PROBLEM DESCRIPTION: The reply is to contain the full listing, repeated exactly, with pictures left out.

····················

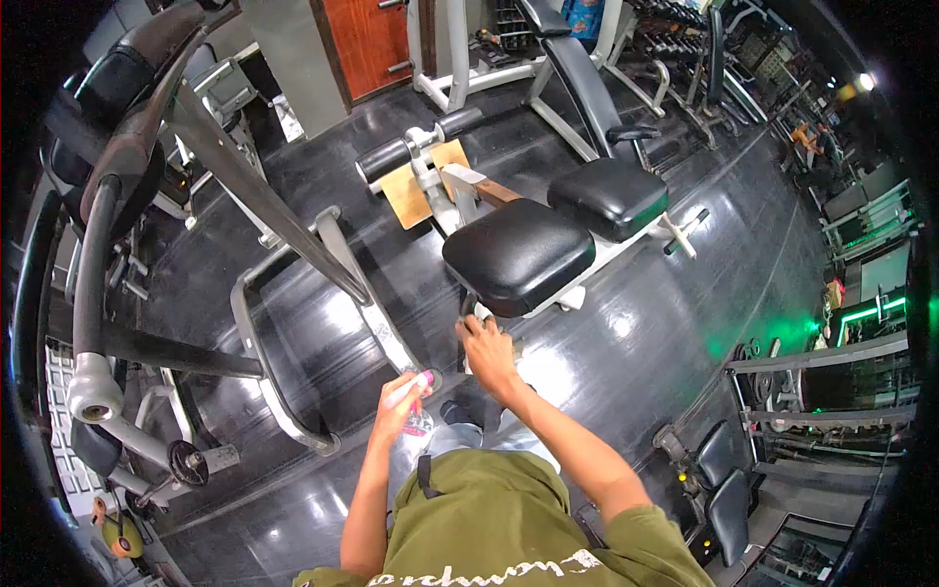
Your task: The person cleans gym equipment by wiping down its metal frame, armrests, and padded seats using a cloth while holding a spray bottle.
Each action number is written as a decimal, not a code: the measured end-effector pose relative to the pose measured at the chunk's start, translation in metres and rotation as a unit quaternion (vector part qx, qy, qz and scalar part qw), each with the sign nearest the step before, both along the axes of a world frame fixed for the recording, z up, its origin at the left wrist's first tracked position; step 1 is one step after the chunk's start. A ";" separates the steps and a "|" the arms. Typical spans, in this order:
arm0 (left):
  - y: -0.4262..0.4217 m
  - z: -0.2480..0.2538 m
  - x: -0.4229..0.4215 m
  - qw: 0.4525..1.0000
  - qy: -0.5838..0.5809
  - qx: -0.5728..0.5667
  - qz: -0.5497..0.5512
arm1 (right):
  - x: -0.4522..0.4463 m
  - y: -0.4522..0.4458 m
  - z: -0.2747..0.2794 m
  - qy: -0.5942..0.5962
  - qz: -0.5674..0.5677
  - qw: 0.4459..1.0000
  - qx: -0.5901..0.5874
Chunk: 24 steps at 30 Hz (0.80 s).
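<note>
My left hand (391, 409) is wrapped round a spray bottle (419, 423) with a white and pink spray head and a clear lower part. It is in front of my body, above the dark floor. My right hand (487, 354) reaches forward to just below the near edge of a black padded seat (518, 256). Its fingers are curled, and I cannot make out what is in them. Behind that seat is a second black pad (608, 199) on the same white-framed bench.
A large machine frame with a thick lever arm (264, 196) rises on the left. Foam rollers (384, 159) and a wooden plate (405, 196) are at the bench's far end. Racks of dumbbells (670, 44) stand at the back right. A black padded machine (729, 514) is low right.
</note>
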<state>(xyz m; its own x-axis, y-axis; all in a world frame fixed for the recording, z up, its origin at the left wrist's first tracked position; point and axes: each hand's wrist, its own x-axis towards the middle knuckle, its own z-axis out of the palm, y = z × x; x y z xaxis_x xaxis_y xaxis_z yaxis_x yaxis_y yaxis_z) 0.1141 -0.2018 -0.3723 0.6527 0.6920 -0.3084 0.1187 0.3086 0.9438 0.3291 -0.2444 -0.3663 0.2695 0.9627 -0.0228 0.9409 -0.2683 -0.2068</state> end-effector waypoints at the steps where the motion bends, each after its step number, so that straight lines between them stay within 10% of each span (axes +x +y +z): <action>1: 0.000 0.000 -0.001 1.000 -0.001 0.002 -0.001 | -0.001 -0.009 0.000 -0.030 0.046 0.998 -0.020; 10: -0.004 0.002 -0.020 0.999 0.030 0.012 0.042 | 0.002 0.046 0.004 -0.110 0.192 0.975 0.032; 16: -0.009 0.010 -0.033 0.997 0.030 0.027 0.073 | -0.015 0.094 -0.038 -0.352 0.157 0.902 -0.192; 24: -0.014 0.014 -0.046 0.991 0.045 0.024 0.121 | 0.006 0.047 -0.024 -0.290 0.236 0.914 -0.157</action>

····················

RESPONSE TO THIS EXERCISE:
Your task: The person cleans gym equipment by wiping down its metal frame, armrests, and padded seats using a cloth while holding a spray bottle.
Each action number is written as a decimal, not a code: the measured end-effector pose relative to the pose measured at the chunk's start, translation in metres and rotation as a unit quaternion (vector part qx, qy, qz and scalar part qw), each with the sign nearest the step before, both along the axes of a world frame fixed for the recording, z up, its origin at the left wrist's first tracked position; step 1 is one step after the chunk's start. A ";" separates the steps and a "|" the arms. Typical spans, in this order:
arm0 (left):
  - y: -0.4262..0.4217 m
  - z: -0.2480..0.2538 m
  - x: -0.4229..0.4215 m
  - qw: 0.4525..1.0000
  - qy: -0.5838..0.5809
  - qx: -0.5728..0.5667
  - qz: -0.5497..0.5512
arm1 (right):
  - x: -0.4522..0.4463 m
  - y: -0.4522..0.4458 m
  - z: -0.2747..0.2794 m
  - qy: -0.5942..0.5962
  - qz: -0.5674..0.5677
  - qw: 0.4459..1.0000
  - qx: -0.5901..0.5874
Chunk: 24 steps at 30 Hz (0.80 s).
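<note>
My left hand (391, 409) is wrapped round a spray bottle (419, 423) with a white and pink spray head and a clear lower part. It is in front of my body, above the dark floor. My right hand (487, 354) reaches forward to just below the near edge of a black padded seat (518, 256). Its fingers are curled, and I cannot make out what is in them. Behind that seat is a second black pad (608, 199) on the same white-framed bench.
A large machine frame with a thick lever arm (264, 196) rises on the left. Foam rollers (384, 159) and a wooden plate (405, 196) are at the bench's far end. Racks of dumbbells (670, 44) stand at the back right. A black padded machine (729, 514) is low right.
</note>
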<state>(xyz m; its own x-axis, y-axis; all in a world frame fixed for the recording, z up, its origin at the left wrist's first tracked position; point and axes: each hand's wrist, its own x-axis towards the middle knuckle, its own z-axis out of the palm, y = z × x; x y z xaxis_x xaxis_y xaxis_z yaxis_x yaxis_y yaxis_z) 0.1141 -0.2018 -0.3723 0.6527 0.6920 -0.3084 0.1187 0.3086 0.9438 0.3291 -0.2444 -0.3663 0.2695 0.9627 -0.0228 0.9409 -0.2683 -0.2068</state> end-effector waypoints at the steps where the motion bends, each after its step number, so that straight lines between them stay within 10% of each span (axes +x +y +z): <action>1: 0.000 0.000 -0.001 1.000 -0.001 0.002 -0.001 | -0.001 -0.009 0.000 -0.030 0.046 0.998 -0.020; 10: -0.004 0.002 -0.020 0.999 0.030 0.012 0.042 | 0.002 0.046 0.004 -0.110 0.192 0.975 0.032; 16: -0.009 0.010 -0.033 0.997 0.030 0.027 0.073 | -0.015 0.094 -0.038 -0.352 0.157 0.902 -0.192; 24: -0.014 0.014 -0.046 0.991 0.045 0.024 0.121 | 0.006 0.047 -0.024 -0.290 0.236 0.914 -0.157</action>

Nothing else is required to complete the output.